Au bout de deux semaines, les militaires russes ont autorisé les personnes qui s'étaient réfugiées dans le magasin abandonné à marcher jusqu'à l'arrêt du bus d'évacuation qui pouvait les emmener dans la zone contrôlée par l'armée ukrainienne. Ils sont partis à 5 heures du matin et sont arrivés à 8h30, en suivant scrupuleusement les instructions des militaires pour éviter les mines omniprésentes. Pavlina et son mari sont épuisés. «Mon corps était enflé, notamment parce que je n'ai qu'un seul rein. Mon mari a également des problèmes de santé», explique la femme, «Lorsque nous sommes arrivés à l'endroit d'où partaient les bus, il y avait beaucoup de monde, mais vu notre état de santé, j'ai supplié l'un des soldats de nous faire sauter la file d'attente et de nous laisser monter plus tôt, ce qu'il a fait».

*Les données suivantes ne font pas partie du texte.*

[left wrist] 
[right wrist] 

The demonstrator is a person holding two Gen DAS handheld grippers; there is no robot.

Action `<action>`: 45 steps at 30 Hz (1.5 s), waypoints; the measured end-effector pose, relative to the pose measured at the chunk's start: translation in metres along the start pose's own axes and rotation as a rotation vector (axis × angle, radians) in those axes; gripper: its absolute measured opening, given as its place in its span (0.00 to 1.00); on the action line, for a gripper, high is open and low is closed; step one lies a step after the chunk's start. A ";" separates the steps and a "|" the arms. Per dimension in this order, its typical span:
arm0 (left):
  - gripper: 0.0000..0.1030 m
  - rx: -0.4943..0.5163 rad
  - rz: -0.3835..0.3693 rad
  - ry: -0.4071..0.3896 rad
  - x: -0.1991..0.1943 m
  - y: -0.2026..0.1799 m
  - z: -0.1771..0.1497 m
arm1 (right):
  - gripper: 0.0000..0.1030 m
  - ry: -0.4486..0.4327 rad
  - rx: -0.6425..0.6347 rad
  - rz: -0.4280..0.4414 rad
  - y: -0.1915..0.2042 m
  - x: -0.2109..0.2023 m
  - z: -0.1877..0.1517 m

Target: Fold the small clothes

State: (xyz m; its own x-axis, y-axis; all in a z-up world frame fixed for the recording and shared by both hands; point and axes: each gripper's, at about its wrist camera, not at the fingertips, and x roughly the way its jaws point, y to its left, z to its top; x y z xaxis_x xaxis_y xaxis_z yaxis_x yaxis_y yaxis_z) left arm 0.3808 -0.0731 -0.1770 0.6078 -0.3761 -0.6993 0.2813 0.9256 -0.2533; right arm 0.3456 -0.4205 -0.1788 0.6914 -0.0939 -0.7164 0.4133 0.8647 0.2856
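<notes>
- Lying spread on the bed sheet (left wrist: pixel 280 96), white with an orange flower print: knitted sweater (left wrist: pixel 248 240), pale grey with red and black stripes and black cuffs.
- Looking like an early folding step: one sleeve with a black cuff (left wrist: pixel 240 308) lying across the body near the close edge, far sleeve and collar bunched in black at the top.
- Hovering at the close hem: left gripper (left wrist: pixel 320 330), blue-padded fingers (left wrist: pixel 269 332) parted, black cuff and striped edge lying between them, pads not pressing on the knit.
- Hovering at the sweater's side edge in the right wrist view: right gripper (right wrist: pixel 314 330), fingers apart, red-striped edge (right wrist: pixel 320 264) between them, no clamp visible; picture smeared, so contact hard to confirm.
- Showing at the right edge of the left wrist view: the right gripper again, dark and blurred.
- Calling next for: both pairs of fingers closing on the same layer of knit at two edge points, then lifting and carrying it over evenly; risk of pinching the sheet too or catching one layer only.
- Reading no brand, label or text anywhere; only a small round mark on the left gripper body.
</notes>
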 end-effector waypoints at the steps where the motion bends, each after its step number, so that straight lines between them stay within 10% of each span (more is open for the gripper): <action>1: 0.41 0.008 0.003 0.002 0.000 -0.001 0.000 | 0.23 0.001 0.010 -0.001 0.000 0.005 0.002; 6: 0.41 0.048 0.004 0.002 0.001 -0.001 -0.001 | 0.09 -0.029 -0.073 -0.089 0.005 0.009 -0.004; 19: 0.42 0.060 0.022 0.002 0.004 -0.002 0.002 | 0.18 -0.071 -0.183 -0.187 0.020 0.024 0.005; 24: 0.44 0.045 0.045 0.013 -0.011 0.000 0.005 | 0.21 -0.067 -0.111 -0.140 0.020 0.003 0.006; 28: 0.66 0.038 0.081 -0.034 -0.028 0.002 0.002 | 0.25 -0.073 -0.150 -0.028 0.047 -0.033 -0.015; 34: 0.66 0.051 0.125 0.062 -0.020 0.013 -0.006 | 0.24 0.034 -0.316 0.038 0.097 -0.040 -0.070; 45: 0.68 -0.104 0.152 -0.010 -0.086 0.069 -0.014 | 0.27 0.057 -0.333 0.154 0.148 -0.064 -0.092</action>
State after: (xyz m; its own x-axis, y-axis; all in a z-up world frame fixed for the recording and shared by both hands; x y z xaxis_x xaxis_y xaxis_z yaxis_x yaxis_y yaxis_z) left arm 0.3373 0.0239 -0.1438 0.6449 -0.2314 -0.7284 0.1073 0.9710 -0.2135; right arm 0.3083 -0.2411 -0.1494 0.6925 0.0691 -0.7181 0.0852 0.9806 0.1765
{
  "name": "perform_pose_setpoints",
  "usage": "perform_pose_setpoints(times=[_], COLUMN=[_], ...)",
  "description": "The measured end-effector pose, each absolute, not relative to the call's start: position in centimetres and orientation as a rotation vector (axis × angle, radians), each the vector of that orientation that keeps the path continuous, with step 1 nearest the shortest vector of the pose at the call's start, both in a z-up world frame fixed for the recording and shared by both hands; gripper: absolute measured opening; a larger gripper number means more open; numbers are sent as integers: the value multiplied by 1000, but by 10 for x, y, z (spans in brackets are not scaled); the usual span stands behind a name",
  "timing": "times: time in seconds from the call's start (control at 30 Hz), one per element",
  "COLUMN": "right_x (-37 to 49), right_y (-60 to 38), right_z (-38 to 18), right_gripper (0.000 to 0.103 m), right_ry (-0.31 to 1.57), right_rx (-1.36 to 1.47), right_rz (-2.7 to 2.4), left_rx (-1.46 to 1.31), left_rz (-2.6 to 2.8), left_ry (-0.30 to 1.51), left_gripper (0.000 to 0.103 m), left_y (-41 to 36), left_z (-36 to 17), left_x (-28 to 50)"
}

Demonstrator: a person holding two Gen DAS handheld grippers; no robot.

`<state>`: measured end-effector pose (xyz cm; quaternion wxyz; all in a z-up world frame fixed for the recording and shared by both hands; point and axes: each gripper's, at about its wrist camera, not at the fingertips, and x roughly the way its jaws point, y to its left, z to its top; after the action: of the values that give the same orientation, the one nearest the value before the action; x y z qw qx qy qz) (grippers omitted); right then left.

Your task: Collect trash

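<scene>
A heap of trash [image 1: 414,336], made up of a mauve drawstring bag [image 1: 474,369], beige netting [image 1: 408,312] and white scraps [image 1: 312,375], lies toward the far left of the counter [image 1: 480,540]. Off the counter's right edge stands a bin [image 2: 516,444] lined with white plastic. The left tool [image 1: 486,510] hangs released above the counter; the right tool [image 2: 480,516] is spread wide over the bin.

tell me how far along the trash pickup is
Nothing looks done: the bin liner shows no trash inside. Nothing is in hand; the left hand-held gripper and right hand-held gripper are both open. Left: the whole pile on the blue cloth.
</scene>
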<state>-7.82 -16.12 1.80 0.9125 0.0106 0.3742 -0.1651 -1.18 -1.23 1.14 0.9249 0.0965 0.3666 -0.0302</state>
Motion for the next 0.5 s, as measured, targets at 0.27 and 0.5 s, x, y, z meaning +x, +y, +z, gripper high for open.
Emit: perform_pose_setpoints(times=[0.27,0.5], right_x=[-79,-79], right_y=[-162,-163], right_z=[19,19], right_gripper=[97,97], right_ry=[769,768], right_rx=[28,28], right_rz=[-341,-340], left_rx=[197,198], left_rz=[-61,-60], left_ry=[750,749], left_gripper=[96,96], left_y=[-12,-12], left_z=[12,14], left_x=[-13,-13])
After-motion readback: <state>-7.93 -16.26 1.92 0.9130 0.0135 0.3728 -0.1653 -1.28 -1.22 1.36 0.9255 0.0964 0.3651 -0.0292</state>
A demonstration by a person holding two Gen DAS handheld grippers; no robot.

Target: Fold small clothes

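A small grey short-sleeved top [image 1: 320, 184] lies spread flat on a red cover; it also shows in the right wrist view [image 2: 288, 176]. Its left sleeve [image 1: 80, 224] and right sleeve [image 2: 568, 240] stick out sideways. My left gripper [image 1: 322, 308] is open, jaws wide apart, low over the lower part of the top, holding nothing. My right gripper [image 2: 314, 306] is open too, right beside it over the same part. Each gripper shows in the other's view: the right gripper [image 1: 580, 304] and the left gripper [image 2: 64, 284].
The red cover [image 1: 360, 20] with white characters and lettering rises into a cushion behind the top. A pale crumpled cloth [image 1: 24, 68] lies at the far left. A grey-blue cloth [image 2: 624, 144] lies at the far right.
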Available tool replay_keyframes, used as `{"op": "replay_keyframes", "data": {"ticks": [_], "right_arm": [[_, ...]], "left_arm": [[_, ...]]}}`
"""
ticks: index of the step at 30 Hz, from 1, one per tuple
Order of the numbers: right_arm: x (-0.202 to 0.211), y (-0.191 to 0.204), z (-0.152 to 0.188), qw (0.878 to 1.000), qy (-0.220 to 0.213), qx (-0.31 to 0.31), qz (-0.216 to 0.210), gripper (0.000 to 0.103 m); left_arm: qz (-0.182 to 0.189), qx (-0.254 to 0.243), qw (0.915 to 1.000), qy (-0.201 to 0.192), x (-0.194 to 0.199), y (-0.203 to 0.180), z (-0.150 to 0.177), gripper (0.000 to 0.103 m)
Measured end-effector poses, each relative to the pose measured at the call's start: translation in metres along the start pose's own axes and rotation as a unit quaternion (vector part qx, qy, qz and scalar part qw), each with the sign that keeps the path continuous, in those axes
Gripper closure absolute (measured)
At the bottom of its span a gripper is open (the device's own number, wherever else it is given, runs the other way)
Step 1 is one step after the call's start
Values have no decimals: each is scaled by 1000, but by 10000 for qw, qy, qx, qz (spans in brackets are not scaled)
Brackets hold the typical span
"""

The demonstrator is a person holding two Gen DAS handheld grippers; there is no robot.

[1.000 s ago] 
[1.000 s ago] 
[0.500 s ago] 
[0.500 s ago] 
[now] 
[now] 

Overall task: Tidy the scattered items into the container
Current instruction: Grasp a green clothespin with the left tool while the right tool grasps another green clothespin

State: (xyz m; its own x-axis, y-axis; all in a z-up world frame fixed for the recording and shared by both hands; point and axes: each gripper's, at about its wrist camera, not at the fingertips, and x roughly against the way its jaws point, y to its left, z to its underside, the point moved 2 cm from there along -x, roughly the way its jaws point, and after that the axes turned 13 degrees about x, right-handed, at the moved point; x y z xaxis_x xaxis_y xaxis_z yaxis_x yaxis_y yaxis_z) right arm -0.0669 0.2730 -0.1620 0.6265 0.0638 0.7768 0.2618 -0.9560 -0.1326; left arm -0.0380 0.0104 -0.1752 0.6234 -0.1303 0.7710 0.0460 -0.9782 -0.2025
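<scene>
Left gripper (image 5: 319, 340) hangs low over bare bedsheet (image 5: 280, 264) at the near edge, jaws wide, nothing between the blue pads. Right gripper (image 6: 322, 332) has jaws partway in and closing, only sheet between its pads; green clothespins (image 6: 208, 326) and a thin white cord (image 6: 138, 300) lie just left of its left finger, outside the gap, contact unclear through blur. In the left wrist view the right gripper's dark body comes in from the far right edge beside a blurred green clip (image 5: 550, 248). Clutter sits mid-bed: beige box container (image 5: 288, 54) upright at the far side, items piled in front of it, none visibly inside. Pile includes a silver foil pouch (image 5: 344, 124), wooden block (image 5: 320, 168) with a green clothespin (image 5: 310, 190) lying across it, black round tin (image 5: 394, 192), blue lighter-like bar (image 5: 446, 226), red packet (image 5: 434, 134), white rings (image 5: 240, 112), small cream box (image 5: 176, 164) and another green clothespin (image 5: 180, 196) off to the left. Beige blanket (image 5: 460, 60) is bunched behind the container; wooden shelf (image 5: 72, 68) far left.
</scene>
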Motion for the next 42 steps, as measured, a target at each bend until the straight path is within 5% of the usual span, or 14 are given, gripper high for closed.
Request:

«Merci à Dieu et aux bonnes personnes»

En bus, le couple est arrivé à Zaporijjia, d'où il a pris le train pour Berdytchiv, où vit la sœur de Pavlina. «Nous y sommes restés un mois et demi, et nous nous sommes rétablis: notre voix est revenue et les gonflements ont disparu», raconte Pavlina. «Entre-temps, ma nièce a trouvé une maison dans la région de Transcarpathie et nous sommes allés vivre avec elle, son mari et leurs deux enfants».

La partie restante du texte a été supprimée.